Bestätigung vom Verkehrsanwalt
Diese Auffassung bestätigt der im Verkehrsrecht versierte Schwerter Rechtsanwalt Andreas Krüger. „Grundsätzlich würde ich dem recht geben“, sagt er auf Nachfrage: „Wenn der Zielort erreicht ist, dann müsste man die Fahrradstraße wieder verlassen.“ Denn deren Sinn und Zweck sei es ja, den Fahrradfahrer zu schützen. Eigentlich dürfe dieser allein eine solche Straße benutzen, wenn sie nicht für Anlieger freigegeben ist. Doch auch diese müssten sie wieder verlassen, sobald sie ihren Zweck erreicht haben.
Dieckerhofsweg ohne Ausfahrt
„Die Leute vom Dieckerhofsweg haben völlig verloren“, sagt Wilhelm Becker. Sie dürften ihre Straße weder nach links noch nach rechts verlassen. Aber eine andere Möglichkeit zur Ausfahrt gibt es aus dieser Sackgasse nicht. Die Durchfahrt zum entgegengesetzten Ende in Richtung Hermannstraße ist durch Sperren abgeriegelt.
Schwierig wird dadurch laut Wilhelm Becker auch die Anlieferung zur Rückseite des Marienkrankenhauses Schützenstraße. Hier hätten zwar Pkw eine Chance von der Wittekindstraße aus über den Hallenbad-Parkplatz und die Straße Am Ostentor. Für Lkw sei die Durchfahrt am Parkplatz jedoch gesperrt. Und der Baustellenverkehr zum Neubau der Albert-Schweitzer-Schule könne nur durch die meistens eng zugeparkte Graf-Adolf-Straße und den Appelhof erfolgen.
Konsequenzen für Linienbus?
Wilhelm Beckers Befürchtung, dass nicht einmal mehr der Linienbus der Verkehrsgesellschaft Kreis Unna (VKU) den Fahrradstraßen-Abschnitt der Ostberger Straße von der Einmündung „Appelhof“ an die Kreuzung „Graf-Adolf-Straße/Hermannstraße“ komplett passieren dürfe, kann Jurist Andreas Krüger aber nicht folgen. „Das kann ich mir nicht vorstellen“, sagt der Verkehrsrechts-Experte. Und bezweifelt, ob es zu so einer Frage überhaupt schon eine Rechtsprechung gebe.

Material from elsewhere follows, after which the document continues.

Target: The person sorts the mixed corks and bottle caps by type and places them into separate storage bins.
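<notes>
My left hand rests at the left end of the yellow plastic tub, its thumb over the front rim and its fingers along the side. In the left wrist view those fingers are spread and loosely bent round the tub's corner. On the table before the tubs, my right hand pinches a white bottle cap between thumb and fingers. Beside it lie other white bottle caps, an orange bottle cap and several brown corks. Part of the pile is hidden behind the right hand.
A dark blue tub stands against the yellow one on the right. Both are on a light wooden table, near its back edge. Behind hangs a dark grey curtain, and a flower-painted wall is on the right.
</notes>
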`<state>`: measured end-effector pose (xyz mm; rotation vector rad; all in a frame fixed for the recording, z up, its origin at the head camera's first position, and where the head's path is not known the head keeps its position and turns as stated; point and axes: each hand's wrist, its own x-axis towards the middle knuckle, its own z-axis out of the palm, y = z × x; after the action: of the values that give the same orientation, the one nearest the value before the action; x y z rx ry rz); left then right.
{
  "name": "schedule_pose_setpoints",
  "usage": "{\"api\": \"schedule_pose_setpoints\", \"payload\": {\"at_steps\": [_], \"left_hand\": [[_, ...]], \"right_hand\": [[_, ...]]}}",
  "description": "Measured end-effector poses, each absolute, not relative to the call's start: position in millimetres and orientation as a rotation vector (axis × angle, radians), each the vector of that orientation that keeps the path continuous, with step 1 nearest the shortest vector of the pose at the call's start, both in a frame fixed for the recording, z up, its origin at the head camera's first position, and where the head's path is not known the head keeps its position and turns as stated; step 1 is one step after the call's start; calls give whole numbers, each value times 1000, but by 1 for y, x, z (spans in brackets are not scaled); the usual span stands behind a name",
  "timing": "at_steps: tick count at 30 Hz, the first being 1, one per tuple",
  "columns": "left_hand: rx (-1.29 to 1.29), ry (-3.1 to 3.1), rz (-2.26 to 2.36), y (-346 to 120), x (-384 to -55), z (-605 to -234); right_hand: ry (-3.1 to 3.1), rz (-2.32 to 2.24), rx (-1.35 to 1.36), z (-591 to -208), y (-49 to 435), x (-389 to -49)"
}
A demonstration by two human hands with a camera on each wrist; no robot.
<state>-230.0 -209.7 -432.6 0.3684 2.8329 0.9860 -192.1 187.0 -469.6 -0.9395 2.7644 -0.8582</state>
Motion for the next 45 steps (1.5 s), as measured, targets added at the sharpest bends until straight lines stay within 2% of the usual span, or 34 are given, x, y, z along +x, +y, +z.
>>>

Nur 50 Schüler mit Fahrrad
Wie dem auch sei: Gegenüber dem dicken Bündel von Nachteilen erschließt sich für Anwohner Wilhelm Becker der Vorteil einer Fahrradstraße eher wenig. „Sehen Sie hier einen Radfahrer?“, fragt er und dreht seine Augen vergeblich suchend in alle Richtungen. Zum Friedrich-Bährens-Gymnasium (FBG) scheint nach seiner täglichen Erkenntnis das „Taxi Mama“ viel beliebter zu sein, denn vor Unterrichtsbeginn am Morgen komme er vor lauter Stau mit dem Auto kaum aus dem Appelhof heraus. Die abgestellten Fahrräder an der Schule habe er kürzlich mal gezählt. Es seien gerade mal 50 Stück gewesen.
Zwischenbilanz FBG
Vonseiten des Friedrich-Bährens-Gymnasiums (FBG) hieß es derweil in einer ersten Zwischenbilanz: „Die Fahrradstraße ist in jedem Fall sinnvoll.“ Torsten Warscheid, FBG-Lehrer und Antreiber der Initiative für die Fahrradstraße am FBG, meint, dass diese deutlich mehr Sicherheit bringe. Aber auch er sieht Probleme: Nicht allen Verkehrsteilnehmern, ob Rad- oder Autofahrern, seien die Regelungen bewusst.